No setor privado, a consolidação das demonstrações financeiras de sociedades controladas é prática geral e corriqueira. No setor público, porém, a consideração das empresas estatais na contabilidade do governo variou. E as mudanças no padrão utilizado pelo governo foram um componente importante tanto para permitir as artimanhas contábeis que artificialmente inflaram o superávit (ou reduziram o déficit) primário como para desestimular a boa administração das empresas estatais.

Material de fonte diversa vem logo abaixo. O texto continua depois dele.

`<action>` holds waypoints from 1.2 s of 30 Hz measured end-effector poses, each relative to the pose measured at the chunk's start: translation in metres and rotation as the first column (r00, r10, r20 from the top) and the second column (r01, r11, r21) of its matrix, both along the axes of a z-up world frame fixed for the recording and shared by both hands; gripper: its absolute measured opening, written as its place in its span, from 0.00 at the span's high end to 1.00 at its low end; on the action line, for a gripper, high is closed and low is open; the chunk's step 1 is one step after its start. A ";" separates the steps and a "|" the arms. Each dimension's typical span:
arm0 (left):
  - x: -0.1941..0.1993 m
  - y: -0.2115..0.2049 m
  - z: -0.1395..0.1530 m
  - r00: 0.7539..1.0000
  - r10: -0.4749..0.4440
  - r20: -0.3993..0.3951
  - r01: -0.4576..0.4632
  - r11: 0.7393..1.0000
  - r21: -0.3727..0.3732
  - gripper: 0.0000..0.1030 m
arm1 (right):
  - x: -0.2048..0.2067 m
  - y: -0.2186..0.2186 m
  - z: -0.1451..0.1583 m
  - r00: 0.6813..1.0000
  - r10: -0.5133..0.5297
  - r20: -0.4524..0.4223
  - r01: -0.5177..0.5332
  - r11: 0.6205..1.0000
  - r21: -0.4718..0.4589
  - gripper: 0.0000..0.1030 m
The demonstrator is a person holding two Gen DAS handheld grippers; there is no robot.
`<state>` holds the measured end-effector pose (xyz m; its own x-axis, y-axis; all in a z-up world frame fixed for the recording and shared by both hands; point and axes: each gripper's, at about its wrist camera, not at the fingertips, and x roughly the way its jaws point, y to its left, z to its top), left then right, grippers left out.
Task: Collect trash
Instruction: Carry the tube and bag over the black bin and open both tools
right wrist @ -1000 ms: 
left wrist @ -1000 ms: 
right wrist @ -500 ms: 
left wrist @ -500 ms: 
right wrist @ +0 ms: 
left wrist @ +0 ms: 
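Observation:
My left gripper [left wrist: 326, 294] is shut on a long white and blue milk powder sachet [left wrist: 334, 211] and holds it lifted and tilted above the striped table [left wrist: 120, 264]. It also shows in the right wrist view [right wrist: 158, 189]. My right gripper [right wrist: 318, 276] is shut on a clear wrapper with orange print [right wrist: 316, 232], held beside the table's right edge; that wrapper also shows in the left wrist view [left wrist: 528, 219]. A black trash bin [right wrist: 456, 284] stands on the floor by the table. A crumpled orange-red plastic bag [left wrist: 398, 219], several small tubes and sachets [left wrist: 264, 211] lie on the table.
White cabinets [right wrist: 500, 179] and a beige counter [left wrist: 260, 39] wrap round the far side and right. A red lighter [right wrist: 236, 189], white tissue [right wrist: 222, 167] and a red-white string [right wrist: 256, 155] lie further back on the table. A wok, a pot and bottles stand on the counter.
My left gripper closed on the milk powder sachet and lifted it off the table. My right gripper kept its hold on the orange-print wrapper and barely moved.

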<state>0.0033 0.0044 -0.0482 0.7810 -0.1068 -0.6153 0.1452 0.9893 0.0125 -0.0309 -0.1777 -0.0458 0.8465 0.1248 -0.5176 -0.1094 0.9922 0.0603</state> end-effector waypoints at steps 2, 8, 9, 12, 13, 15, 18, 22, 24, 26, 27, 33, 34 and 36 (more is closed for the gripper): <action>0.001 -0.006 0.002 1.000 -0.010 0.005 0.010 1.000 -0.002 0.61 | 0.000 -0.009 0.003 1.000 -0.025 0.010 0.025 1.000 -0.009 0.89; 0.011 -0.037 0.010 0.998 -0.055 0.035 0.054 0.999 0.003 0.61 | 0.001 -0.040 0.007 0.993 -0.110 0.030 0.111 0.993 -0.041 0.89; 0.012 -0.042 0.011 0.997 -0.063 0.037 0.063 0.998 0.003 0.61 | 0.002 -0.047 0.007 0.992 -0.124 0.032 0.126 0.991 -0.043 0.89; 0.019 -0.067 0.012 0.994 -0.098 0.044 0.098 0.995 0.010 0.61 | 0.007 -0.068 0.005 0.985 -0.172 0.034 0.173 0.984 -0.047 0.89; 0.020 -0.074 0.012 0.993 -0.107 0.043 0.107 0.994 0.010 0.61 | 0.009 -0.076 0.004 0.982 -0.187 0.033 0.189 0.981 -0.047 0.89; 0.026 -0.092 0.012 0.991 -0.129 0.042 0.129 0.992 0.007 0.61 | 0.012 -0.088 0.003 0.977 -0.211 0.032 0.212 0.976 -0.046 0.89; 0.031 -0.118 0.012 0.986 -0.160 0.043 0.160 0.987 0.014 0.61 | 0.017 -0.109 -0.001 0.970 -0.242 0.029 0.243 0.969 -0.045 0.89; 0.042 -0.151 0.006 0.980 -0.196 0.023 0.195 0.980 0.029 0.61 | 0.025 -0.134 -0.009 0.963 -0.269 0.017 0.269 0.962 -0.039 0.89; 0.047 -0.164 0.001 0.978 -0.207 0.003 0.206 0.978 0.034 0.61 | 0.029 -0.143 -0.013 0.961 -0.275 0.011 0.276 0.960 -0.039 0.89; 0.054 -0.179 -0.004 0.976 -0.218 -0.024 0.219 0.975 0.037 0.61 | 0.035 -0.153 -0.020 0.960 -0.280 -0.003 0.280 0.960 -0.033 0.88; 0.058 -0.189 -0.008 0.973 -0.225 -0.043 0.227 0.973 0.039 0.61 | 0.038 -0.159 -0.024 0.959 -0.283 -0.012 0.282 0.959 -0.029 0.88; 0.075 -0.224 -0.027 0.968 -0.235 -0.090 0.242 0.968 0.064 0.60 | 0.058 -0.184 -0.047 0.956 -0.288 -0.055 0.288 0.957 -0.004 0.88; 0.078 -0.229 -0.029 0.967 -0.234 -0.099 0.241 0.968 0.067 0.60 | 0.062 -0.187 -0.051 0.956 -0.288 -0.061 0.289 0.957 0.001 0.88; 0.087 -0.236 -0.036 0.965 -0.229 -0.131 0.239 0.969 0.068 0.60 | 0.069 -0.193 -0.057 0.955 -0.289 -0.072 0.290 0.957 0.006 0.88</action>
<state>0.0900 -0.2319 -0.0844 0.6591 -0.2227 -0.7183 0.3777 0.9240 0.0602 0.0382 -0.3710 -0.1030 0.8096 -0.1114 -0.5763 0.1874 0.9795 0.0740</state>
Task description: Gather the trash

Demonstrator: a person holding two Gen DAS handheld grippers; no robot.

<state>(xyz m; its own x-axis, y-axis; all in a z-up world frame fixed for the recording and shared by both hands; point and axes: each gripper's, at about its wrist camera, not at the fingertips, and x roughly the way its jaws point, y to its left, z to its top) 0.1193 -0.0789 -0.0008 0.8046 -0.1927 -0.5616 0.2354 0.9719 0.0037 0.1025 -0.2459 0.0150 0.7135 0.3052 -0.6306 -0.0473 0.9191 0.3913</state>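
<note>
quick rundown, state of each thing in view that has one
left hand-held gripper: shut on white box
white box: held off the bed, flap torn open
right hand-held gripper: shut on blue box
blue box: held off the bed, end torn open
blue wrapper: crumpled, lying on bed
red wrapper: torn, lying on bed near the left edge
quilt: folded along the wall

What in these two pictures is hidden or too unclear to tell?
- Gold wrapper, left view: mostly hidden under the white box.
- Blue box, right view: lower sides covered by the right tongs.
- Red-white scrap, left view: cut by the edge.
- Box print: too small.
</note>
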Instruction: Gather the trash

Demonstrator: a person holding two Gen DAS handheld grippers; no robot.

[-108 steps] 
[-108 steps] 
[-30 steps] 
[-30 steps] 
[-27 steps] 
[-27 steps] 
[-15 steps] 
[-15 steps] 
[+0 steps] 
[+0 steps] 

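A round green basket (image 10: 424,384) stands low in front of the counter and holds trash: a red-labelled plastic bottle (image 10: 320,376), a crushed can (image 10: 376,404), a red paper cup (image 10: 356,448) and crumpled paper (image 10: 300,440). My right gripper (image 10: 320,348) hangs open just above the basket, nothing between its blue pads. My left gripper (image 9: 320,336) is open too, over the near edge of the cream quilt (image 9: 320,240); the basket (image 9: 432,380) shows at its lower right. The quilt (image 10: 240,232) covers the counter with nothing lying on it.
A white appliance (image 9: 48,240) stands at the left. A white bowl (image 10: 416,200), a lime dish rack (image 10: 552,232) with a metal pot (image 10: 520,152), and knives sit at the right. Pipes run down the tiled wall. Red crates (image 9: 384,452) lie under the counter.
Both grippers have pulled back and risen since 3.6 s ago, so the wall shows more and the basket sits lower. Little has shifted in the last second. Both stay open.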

Retirada dos resultados de Petrobras e Eletrobras dos demonstrativos fiscais da União gerou consequências perversas
Vejamos: por um lado, os resultados dos bancos públicos nunca foram considerados para fins de cálculo do superávit (ou déficit) primário, que apenas contempla resultados não financeiros. Por outro, a exclusão de certas empresas estatais não financeiras (notadamente, Petrobras e, logo depois, Eletrobras) é fruto de mudanças legislativas relativamente recentes na Lei de Diretrizes Orçamentárias. A Petrobras deixou de ser considerada pela União para fins de cálculo do resultado primário a partir de 2009 e a Eletrobras, a partir de 2010. A justificativa para a exclusão da Petrobras e da Eletrobras utilizada à época foi a de que seria necessário liberar a capacidade de investimentos dessas companhias para que pudessem dar impulso às suas atividades sem as "amarras" impostas pelas metas de superávit primário do governo. Esse argumento era particularmente sensível com relação à Petrobras em razão dos investimentos reconhecidamente vultosos que seriam necessários para a exploração do pré-sal.
Com o beneplácito do Congresso Nacional, Petrobras e Eletrobras foram retiradas dos demonstrativos fiscais do governo. Tornaram-se, como se costuma dizer, "off balance sheet"; em bom português, é o fenômeno da contabilidade paralela. A despeito de eventuais boas intenções que porventura possam ter motivado os agentes políticos à época, fato é que o fim do cômputo dos resultados da Petrobras e da Eletrobras, para fins de aferição do estado das finanças públicas, geraram três consequências perversas.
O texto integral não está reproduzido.